On July 13, New York City went dark. The outage plunged 73,000 people into darkness in Midtown Manhattan and the Upper West Side on Saturday night.
The New York City Fire Department said power outages, which started just before 7 p.m., spanned midtown and the Upper West Side, from Fifth Avenue to the Hudson River and the West 40s to 72nd Street. Later, eyewitnesses reported the blackout extending to 36th Street.
But this wasn’t the first time a major power outage has hit the city on the exact same date. In 1977, in the beginning of a stifling heat wave, a 25-hour blackout sent the city into havoc.
During the blackout decades ago, people did not help guide traffic and take it in stride — like they did Saturday. Back then, a crime rampage broke out as people filled the pitch-black streets, looting and setting stores ablaze.All across Queens, Brooklyn, Manhattan and the Bronx, more than 1,000 fires were set — 60 of them major. Nearly 2,000 properties were vandalized, two people died and 436 police officers were injured, a government study says.

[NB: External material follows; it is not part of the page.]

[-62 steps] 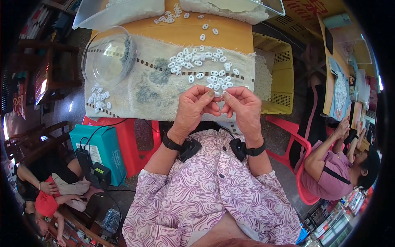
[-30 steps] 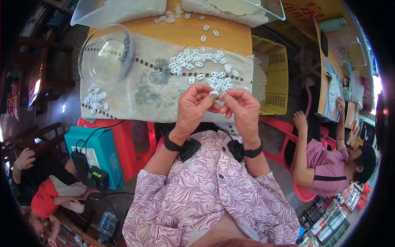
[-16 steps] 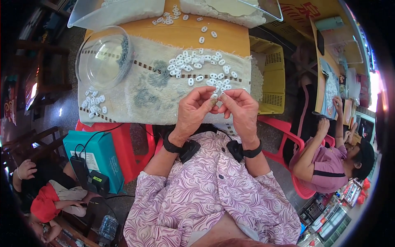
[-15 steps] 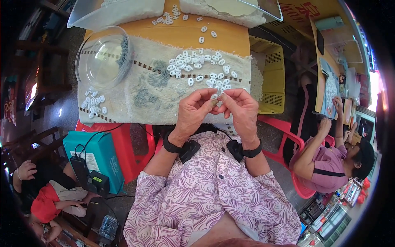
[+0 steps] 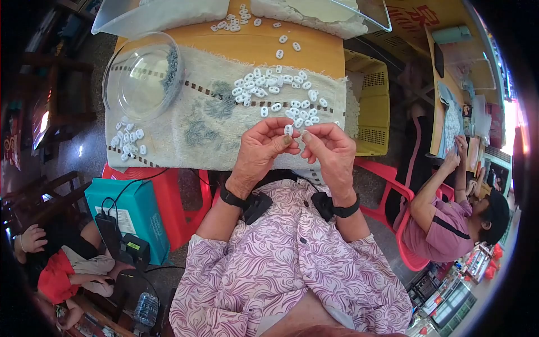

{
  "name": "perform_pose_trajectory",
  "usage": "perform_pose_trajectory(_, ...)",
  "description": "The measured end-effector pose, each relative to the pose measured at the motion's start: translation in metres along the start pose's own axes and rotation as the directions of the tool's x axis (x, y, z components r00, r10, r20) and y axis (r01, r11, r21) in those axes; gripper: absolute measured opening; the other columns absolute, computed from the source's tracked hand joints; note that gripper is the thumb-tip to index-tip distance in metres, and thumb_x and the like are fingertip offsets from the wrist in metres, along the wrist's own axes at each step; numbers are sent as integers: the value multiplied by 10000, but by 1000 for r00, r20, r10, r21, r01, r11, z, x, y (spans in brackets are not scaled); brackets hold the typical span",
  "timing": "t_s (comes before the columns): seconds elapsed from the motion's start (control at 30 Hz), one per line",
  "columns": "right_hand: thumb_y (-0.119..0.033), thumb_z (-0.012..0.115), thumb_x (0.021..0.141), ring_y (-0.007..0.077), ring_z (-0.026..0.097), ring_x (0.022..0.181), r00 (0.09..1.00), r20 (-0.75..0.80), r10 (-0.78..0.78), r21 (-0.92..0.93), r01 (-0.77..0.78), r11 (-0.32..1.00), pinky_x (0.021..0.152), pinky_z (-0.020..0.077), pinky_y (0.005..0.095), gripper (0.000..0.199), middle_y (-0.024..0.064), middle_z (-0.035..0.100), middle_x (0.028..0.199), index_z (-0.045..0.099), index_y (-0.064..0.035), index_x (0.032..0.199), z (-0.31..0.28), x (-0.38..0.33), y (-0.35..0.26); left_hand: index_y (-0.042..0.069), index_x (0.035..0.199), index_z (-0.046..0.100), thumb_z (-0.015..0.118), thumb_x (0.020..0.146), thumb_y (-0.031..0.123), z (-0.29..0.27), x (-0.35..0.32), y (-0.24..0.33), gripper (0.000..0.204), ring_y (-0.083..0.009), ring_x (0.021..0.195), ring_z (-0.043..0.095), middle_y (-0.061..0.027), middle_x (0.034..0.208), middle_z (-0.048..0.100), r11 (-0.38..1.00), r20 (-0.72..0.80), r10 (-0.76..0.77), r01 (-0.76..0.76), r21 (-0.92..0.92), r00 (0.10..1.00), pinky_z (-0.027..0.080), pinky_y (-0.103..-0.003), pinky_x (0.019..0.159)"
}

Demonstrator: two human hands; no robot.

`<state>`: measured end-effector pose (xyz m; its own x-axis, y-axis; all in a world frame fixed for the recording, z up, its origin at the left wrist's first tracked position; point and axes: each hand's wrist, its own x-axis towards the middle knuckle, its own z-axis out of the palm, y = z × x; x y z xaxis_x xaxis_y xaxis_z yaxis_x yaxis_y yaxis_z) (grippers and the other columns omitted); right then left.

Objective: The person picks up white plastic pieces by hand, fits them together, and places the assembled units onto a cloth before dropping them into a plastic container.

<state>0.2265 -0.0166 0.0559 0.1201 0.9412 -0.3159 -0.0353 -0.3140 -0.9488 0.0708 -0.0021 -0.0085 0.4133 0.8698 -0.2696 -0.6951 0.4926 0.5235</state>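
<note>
Holding a white oval two-holed piece (image 5: 288, 130) in the left hand (image 5: 259, 145), pinched at its near end between thumb and fingers. Raised over the cloth's near edge, with long axis running roughly away from the body, one hole ahead of the other. Lying directly left of the right hand's fingertips, across a narrow gap, apart from them. Held by the left, with the right hand (image 5: 332, 147) just beside, nearly level. Brought close together at the right thumb and forefinger; impossible to tell whether gripping something tiny or pinching nothing.

Just ahead of both hands, bunched on the cloth (image 5: 168, 137): a near cluster of matching pieces (image 5: 304, 115), turned every which way. Farther ahead, spread into a larger cluster (image 5: 273, 90). Left of these, scattered in loose patches: thin grey slivers (image 5: 196, 132), too small to identify. Farther left, set on the cloth: a clear round bowl (image 5: 140, 78), with more grey along its right wall. Off to the right, beside the wooden bench (image 5: 224, 42): a yellow crate (image 5: 374, 101).
</note>
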Motion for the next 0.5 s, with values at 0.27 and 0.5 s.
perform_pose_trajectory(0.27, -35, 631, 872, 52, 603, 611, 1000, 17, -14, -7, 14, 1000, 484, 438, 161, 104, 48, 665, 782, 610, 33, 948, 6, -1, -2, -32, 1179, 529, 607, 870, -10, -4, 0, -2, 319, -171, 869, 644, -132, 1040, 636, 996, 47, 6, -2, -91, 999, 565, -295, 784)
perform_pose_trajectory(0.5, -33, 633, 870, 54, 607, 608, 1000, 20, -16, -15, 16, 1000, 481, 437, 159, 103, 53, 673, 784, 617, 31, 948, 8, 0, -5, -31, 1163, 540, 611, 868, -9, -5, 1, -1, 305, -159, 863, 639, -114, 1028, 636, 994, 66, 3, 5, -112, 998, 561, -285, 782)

The 1977 blackout was caused by a combination of events. Thunderstorms raining over the city that night triggered malfunctions in the Con Edison system, which eventually blacked out. Con Edison’s system collapsed from a combination of natural events, equipment malfunctions, questionable system design features and operating errors, according to the Federal Energy Regulatory Commission.”Of paramount importance, however, was the lack of preparation for major emergencies such that operating personnel failed to use the facilities at hand to prevent a system-wide failure,” the commission says. That blackout had an estimated cost of $350 million, according to the study.
Back to 2019: Corey Johnson, speaker for the New York City Council, tweeted that the CEO of Con Edison, John McAvoy, said there had been “a major disturbance” at a substation on West 49th Street.